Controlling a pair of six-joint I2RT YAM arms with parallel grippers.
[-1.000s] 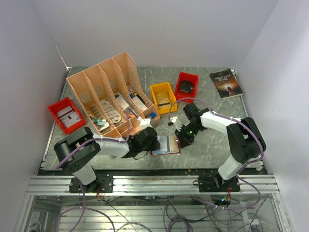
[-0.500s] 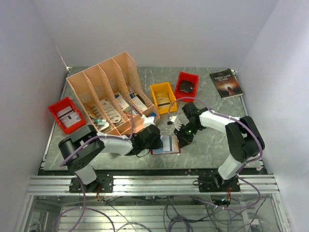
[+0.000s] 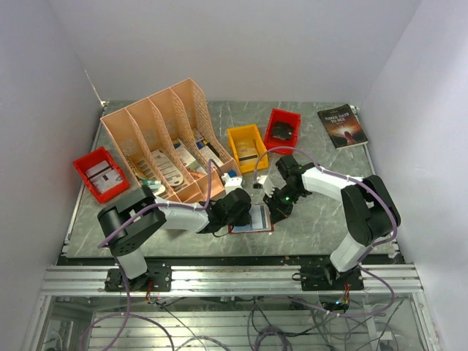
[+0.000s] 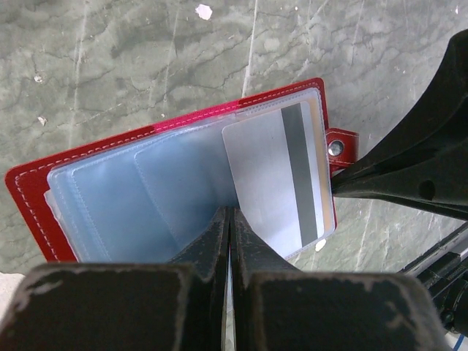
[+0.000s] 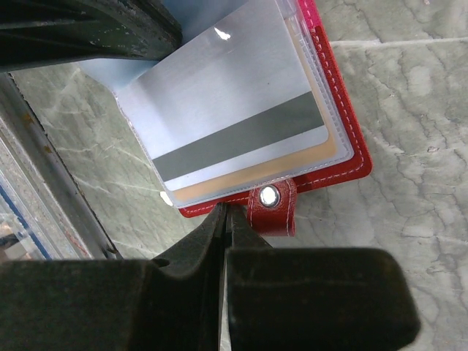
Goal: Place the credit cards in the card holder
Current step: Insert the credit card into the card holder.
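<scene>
The red card holder (image 4: 110,146) lies open on the table, clear pockets up; it also shows in the top view (image 3: 252,228) and the right wrist view (image 5: 344,131). A greyish credit card (image 4: 263,175) with a dark stripe sits on its right-hand pocket, over an orange-yellow card (image 5: 285,170). My left gripper (image 4: 229,212) is shut, its tips touching the grey card's near left corner (image 5: 212,102). My right gripper (image 5: 225,210) is shut, its tips against the holder's edge beside the snap tab (image 5: 270,201). In the top view the left gripper (image 3: 247,212) and right gripper (image 3: 275,210) flank the holder.
A peach file organiser (image 3: 168,139) with leaflets stands at the back left. A red bin (image 3: 99,174) is at the far left, a yellow bin (image 3: 247,146) and another red bin (image 3: 281,130) are behind the holder. A dark book (image 3: 342,126) lies at the back right.
My left gripper has moved right, over the open holder, and now covers most of it from above. The right gripper has stayed at the holder's right edge.
</scene>
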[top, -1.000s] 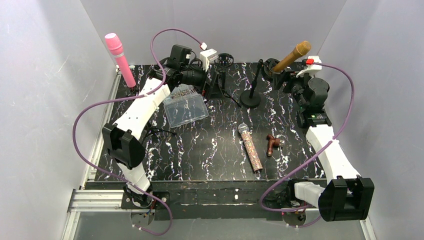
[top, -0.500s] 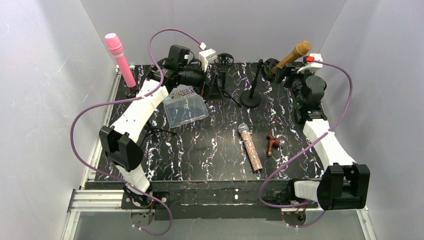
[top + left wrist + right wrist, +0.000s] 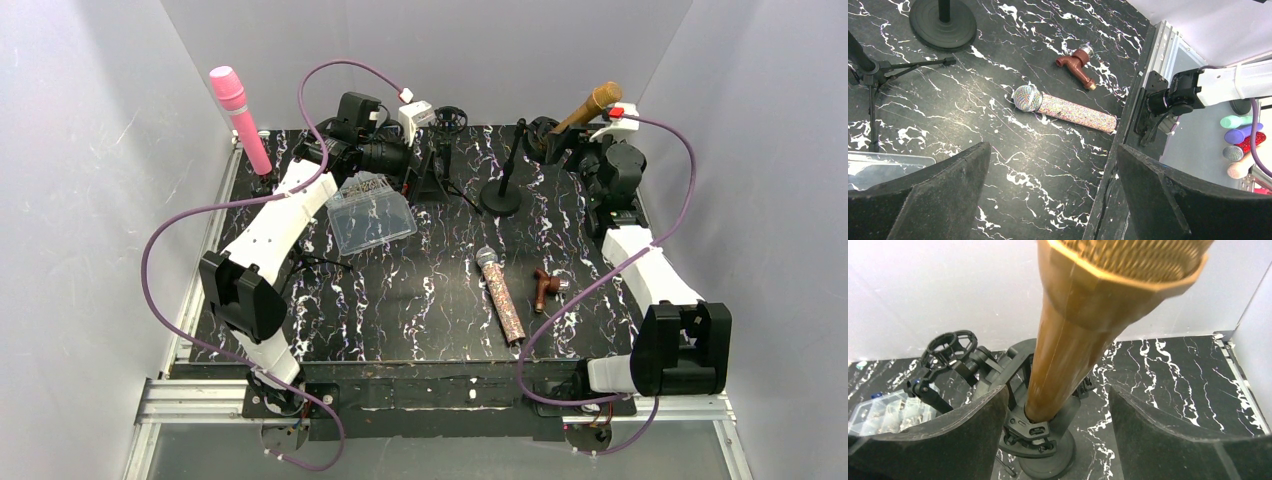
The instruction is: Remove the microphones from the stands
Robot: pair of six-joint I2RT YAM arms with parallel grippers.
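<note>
The right claw [image 3: 1058, 391] is spread wide, one finger on each side of the gold microphone [image 3: 1070, 340]. A gap shows on both sides, so neither finger touches it. The gold microphone sits in its stand [image 3: 1035, 437], tail in the black clip and mesh head tilted up toward the wrist camera. In the overhead view this pair is at about 1 o'clock on the table [image 3: 400, 300], close to the back wall.

At roughly 10 o'clock from the clip in the right wrist view is an empty ring mount [image 3: 950, 347] on its own black arm.

The left claw [image 3: 1052, 150] is also spread, with nothing between its fingers. It hangs at the back of the table near 11 o'clock, looking down over the marbled surface. In its view a glitter microphone [image 3: 1068, 107] lies flat on the table, silver head pointing to 9 o'clock. A small brown tap-shaped piece [image 3: 1075, 65] lies just beyond it, apart from it.

A round-based stand [image 3: 943, 22] is at 11 o'clock in that view, and the legs of a tripod stand [image 3: 868, 75] are at 9 o'clock.

From overhead, a clear plastic box [image 3: 370, 210] (small parts inside, too small to tell) lies beside the left arm. A pink microphone [image 3: 238, 115] stands up at the table's 10 o'clock corner, in a holder of its own.
</note>
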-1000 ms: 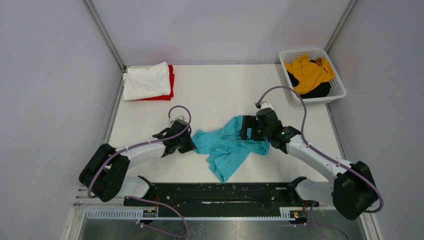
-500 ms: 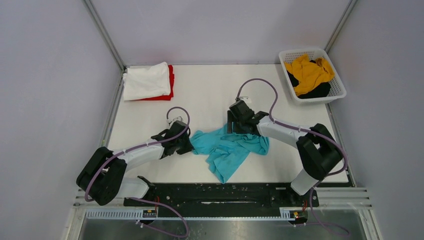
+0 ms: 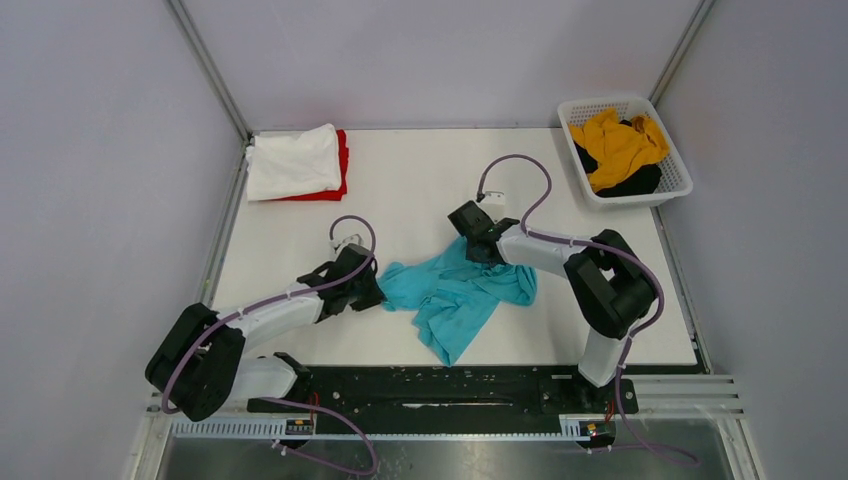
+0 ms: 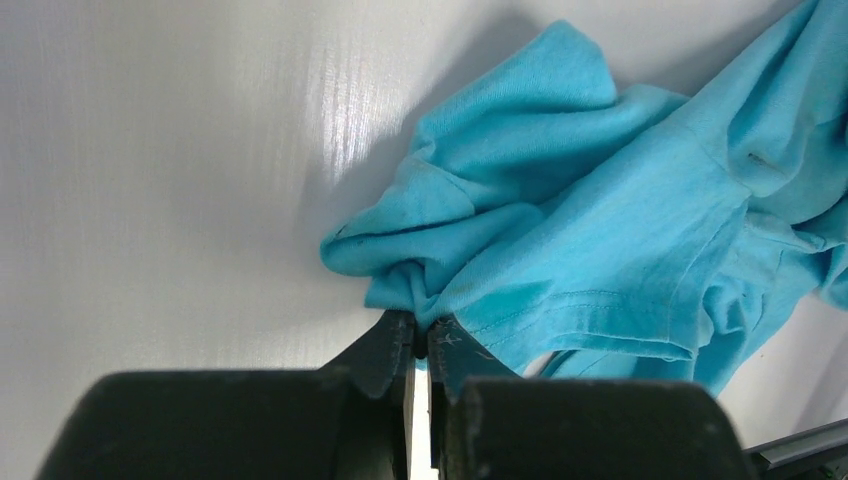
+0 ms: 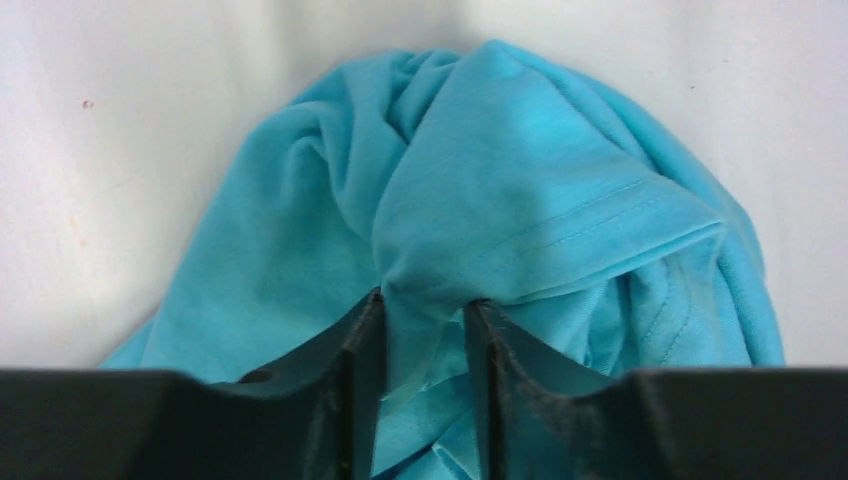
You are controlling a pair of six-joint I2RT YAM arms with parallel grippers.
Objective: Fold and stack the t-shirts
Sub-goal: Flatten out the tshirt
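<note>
Lying crumpled at mid-table (image 3: 420, 180), the turquoise t-shirt (image 3: 455, 295) is pinched at its left edge by the left claw (image 4: 421, 340), jaws clamped tight on a fold. The right claw (image 5: 424, 310) straddles a bunched ridge at its far edge, jaws part-way apart with cloth between them.

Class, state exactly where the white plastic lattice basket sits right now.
In the top view, the white plastic lattice basket sits at the table's far right corner, holding the mustard-yellow shirt and black shirt, beyond the right arm.
</note>
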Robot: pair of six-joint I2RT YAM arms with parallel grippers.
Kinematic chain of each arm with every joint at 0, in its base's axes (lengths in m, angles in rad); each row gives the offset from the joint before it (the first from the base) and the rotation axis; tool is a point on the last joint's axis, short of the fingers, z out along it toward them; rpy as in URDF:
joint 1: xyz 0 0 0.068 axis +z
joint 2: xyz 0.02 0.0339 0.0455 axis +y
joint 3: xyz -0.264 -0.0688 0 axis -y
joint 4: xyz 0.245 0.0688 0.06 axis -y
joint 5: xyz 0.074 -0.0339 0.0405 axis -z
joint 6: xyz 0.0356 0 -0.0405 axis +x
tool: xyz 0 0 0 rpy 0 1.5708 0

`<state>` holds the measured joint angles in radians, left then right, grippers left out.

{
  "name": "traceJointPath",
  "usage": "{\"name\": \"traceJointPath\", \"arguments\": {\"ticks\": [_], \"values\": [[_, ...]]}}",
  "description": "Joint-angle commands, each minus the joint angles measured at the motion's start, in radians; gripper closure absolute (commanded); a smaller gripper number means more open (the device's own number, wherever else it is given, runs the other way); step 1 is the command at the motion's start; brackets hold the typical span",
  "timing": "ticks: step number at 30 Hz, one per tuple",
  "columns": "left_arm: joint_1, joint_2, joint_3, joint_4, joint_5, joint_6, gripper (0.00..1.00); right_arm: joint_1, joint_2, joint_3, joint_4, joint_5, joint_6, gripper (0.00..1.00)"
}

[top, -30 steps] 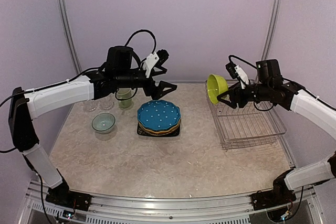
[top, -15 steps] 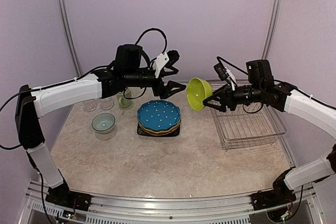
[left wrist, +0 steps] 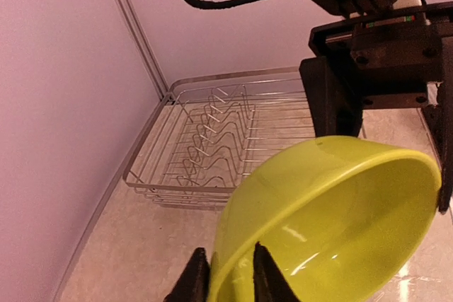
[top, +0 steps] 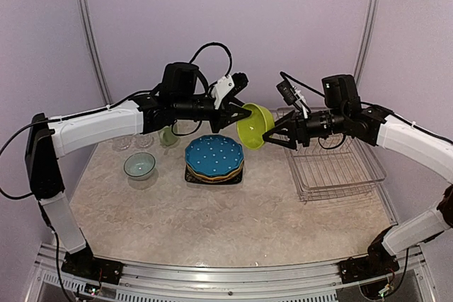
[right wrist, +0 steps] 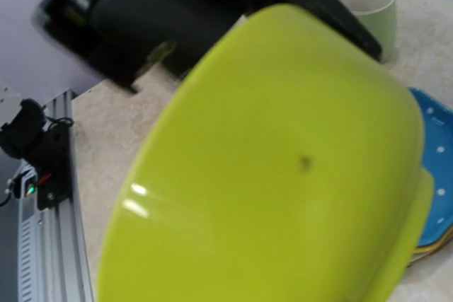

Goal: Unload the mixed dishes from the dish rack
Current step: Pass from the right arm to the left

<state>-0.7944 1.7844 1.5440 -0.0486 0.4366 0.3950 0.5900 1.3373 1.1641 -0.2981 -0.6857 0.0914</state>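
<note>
handover step: lime bowl [top: 253, 126] sat mid-frame, right gripper [top: 272, 135] clamped on one rim, left gripper [left wrist: 228, 277] pinching the other. next, right needed to let go.

No text, label, brand, number or sign can be read in any view. The lime bowl [left wrist: 333, 210], the blue white-dotted plate [top: 214, 155] and the dish rack [top: 340, 171] show no legible lettering. The dark arm housings are too blurred to make out any marking.
</note>
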Motion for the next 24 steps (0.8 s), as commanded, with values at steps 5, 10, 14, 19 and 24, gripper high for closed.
{"name": "traceJointPath", "arguments": {"ticks": [5,10,14,19,24], "values": [[-0.005,0.016,0.003,-0.005,-0.04,0.017,1.0,0.011,0.014,0.02,0.01,-0.03,-0.016,0.6],[-0.002,0.001,-0.009,-0.003,-0.07,0.011,1.0,0.011,0.011,0.026,0.014,0.015,-0.019,0.34],[0.005,-0.021,-0.019,-0.021,-0.096,-0.02,1.0,0.01,-0.004,0.037,0.024,0.102,-0.03,0.12],[0.026,-0.071,-0.033,-0.091,-0.145,-0.103,1.0,0.005,-0.039,0.055,0.024,0.298,-0.048,0.01],[0.045,-0.131,-0.053,-0.177,-0.244,-0.202,1.0,-0.003,-0.112,0.034,0.06,0.525,-0.06,0.01]]}}
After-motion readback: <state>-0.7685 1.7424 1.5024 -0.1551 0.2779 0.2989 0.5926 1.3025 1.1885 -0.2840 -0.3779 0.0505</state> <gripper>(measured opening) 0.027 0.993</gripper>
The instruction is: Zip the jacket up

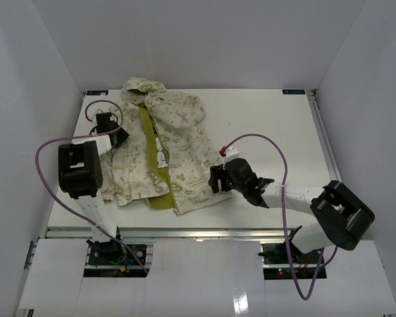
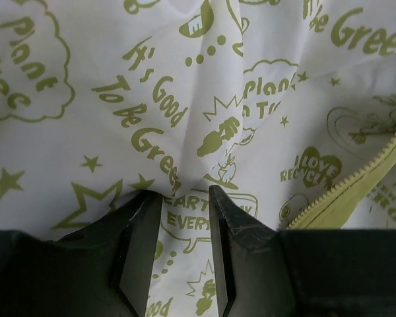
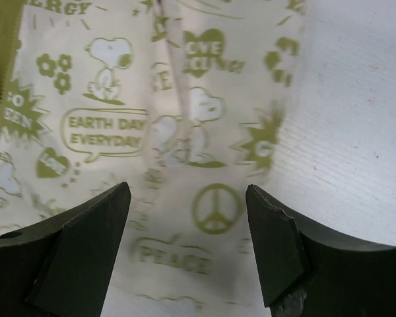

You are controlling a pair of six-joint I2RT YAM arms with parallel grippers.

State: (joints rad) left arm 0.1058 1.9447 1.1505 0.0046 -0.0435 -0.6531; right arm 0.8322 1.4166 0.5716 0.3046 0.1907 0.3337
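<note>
The cream jacket with olive-green prints lies on the white table, hood at the back. Its front is open, showing a strip of olive lining. My left gripper is at the jacket's left side. In the left wrist view it stands open by a narrow gap, its fingertips against a fold of the fabric, and the zipper teeth run at the right. My right gripper is at the jacket's lower right edge. In the right wrist view it is wide open and empty over the printed fabric.
White walls enclose the table on three sides. A metal rail runs along the near edge. Purple cables loop over both arms. Bare table shows to the right of the jacket in the right wrist view.
</note>
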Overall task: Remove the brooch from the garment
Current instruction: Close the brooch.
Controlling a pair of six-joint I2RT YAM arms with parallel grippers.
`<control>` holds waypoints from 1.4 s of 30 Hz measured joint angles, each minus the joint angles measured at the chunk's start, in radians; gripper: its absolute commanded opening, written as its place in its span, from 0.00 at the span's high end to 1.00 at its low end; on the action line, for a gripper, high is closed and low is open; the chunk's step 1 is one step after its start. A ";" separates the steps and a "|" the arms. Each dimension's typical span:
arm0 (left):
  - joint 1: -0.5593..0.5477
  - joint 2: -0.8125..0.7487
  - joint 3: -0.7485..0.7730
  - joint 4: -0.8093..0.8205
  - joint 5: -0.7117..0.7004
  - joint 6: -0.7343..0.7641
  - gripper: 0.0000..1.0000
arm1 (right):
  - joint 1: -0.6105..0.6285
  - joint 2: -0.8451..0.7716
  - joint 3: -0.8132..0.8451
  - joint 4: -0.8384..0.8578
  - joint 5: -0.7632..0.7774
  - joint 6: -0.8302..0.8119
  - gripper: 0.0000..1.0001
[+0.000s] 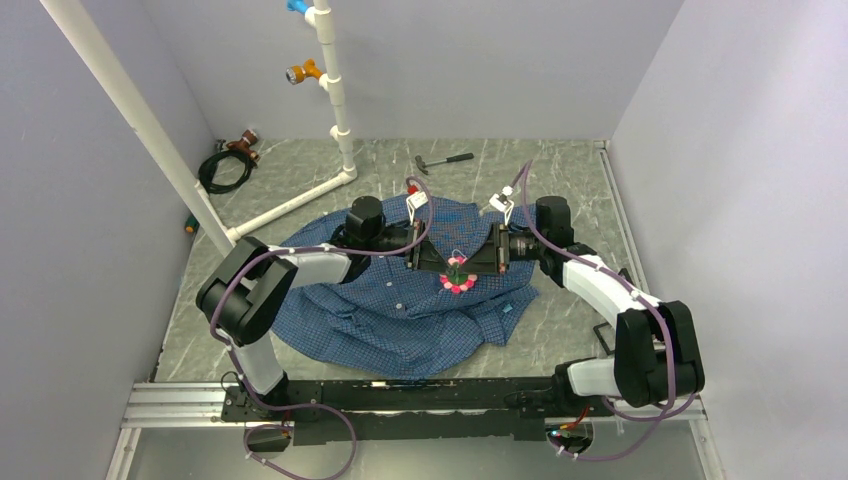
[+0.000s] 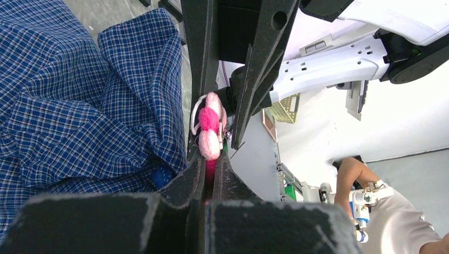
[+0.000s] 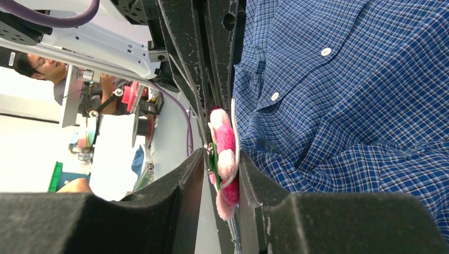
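Note:
The pink flower brooch (image 1: 458, 278) is over the middle of the blue checked shirt (image 1: 400, 310), between both grippers. My left gripper (image 1: 447, 265) comes in from the left and is shut on the brooch's lower petals (image 2: 209, 132); its tips (image 2: 213, 164) pinch pink fluff. My right gripper (image 1: 475, 265) comes in from the right with its jaws open around the brooch (image 3: 224, 148). In the right wrist view the brooch rests against the shirt-side finger and stands apart from the other, with my right gripper (image 3: 219, 164) around it. Shirt fabric (image 2: 63, 106) (image 3: 344, 106) lies right beside the brooch. I cannot tell whether the pin is still in the cloth.
A white pipe frame (image 1: 335, 90) stands at the back left, with a black cable coil (image 1: 225, 170) by the wall. A hammer (image 1: 443, 160) lies behind the shirt. White shirt buttons (image 3: 326, 51) are close to the brooch. Grey walls close in on three sides.

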 measured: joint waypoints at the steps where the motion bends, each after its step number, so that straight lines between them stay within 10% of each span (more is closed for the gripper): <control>1: -0.001 0.000 0.000 0.000 0.000 0.000 1.00 | 0.003 0.000 0.000 0.000 0.002 -0.001 0.69; 26: 0.016 0.011 -0.016 0.136 0.003 -0.106 1.00 | -0.037 -0.013 0.026 -0.144 -0.010 -0.107 0.51; 42: 0.016 0.033 -0.016 0.165 0.007 -0.134 1.00 | 0.001 -0.014 0.027 -0.047 -0.008 -0.018 0.58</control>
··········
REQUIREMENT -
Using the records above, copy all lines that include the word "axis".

RESULT OF THIS TASK -
Kinematic chain of each arm with every joint at 0, in its base's axes (lengths in m, angles in rad); each row gives the offset from the joint before it (the first from the base) and the rotation axis; tool is a point on the last joint's axis, short of the fingers, z out along it toward them; rpy as in URDF:
joint 1: xyz 0 0 0.068 axis +z
joint 2: xyz 0.02 0.0339 0.0455 axis +y
joint 3: xyz -0.264 -0.0688 0 axis -y
joint 4: xyz 0.245 0.0688 0.06 axis -y
joint 5: xyz 0.074 -0.0339 0.0405 axis -z
joint 6: xyz 0.0356 0 -0.0405 axis +x

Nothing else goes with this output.